══ Dataset extract ══

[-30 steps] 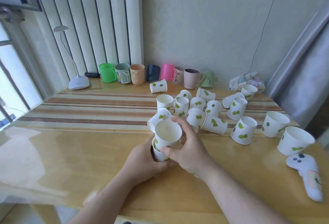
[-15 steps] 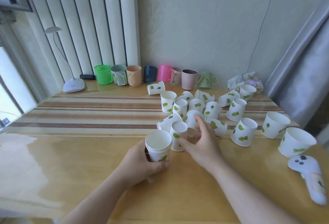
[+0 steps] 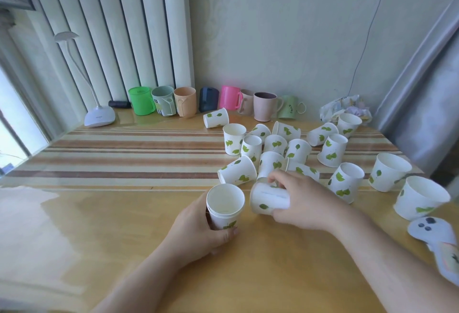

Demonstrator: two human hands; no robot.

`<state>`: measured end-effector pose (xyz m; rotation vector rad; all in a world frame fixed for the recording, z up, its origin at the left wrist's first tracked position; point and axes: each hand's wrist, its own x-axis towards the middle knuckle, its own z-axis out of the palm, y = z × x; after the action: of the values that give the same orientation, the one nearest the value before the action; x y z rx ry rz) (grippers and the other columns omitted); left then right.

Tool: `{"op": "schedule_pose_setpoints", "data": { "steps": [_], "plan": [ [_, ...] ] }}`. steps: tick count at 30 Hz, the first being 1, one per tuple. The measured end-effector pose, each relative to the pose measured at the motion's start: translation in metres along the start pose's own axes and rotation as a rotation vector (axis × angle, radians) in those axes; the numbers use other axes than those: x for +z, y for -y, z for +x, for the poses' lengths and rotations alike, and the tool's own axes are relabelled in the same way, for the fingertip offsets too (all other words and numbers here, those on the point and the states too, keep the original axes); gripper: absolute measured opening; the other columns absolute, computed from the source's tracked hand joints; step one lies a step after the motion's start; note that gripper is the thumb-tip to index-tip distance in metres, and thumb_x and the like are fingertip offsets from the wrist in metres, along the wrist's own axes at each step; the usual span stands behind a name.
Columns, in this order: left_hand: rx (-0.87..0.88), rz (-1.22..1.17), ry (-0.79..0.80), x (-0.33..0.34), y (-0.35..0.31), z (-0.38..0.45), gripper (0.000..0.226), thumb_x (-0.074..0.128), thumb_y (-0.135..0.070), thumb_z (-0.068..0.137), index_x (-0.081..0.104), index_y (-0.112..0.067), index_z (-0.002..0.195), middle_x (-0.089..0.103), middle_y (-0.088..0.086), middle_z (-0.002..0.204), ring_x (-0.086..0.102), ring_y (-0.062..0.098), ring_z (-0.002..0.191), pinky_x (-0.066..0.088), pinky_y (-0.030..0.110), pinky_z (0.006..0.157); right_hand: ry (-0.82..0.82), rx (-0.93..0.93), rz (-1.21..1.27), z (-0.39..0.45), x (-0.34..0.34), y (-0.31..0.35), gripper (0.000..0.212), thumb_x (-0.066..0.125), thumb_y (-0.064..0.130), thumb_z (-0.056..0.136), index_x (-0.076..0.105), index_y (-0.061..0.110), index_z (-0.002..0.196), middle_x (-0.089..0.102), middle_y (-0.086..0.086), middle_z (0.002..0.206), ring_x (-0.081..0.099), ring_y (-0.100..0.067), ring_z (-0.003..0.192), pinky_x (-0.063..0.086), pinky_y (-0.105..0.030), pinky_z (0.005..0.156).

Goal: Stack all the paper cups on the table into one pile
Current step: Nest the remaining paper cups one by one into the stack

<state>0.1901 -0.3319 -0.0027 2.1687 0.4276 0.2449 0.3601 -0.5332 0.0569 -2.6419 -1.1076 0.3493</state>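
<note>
Where the right hand [image 3: 301,200] only reached before, now a blurred cup [image 3: 269,199] clasped; left hand [image 3: 201,232] around stack [image 3: 224,207].

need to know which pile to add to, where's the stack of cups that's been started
In the head view, the started stack stands upright at the near centre of the table, held in the left hand, just left of the blurred cup in the right hand.

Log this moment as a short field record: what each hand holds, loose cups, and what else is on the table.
left hand: grips the nested cup stack, upright, mouth up
right hand: grips a single paper cup, blurred, just right of the stack
loose paper cups: many, some upright, some tipped over
plastic mugs: row along the wall
desk lamp: far left
table: wooden, glossy
</note>
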Motion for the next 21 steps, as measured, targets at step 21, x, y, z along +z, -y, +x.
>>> {"op": "schedule_pose_setpoints", "data": {
  "steps": [21],
  "plan": [
    [0.021,0.02,-0.043,0.004,-0.006,-0.008,0.042,0.09,-0.041,0.078,0.058,-0.047,0.106,0.077,-0.003,0.085,0.076,0.014,0.057,0.056,0.022,0.066,-0.304,-0.235,1.067,-0.002,0.044,0.075,0.081,0.098,0.032,0.061,0.055,0.05,0.128,0.071,0.01,0.126,0.07,-0.023,0.117,0.059,-0.051,0.104]
  ]
}}
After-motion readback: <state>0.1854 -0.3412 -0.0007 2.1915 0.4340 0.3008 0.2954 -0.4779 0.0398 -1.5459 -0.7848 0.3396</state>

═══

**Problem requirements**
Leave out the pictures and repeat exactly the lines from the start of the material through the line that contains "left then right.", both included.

**Exercise solution**
[-30 steps] 
[-15 steps] 
[+0 steps] 

Demonstrator: two human hands; no robot.

`<state>`: measured end-effector pose (xyz m; rotation vector rad; all in a world frame fixed for the recording, z up, its origin at the left wrist's first tracked position; point and axes: each hand's wrist, its own x-axis towards the middle knuckle, its own z-axis out of the palm, y = z × x; after the action: of the values that give the same orientation, the one nearest the value before the action; x y z rx ry rz) (grippers and the other columns omitted); left then right.

Nothing remains to be added to the answer.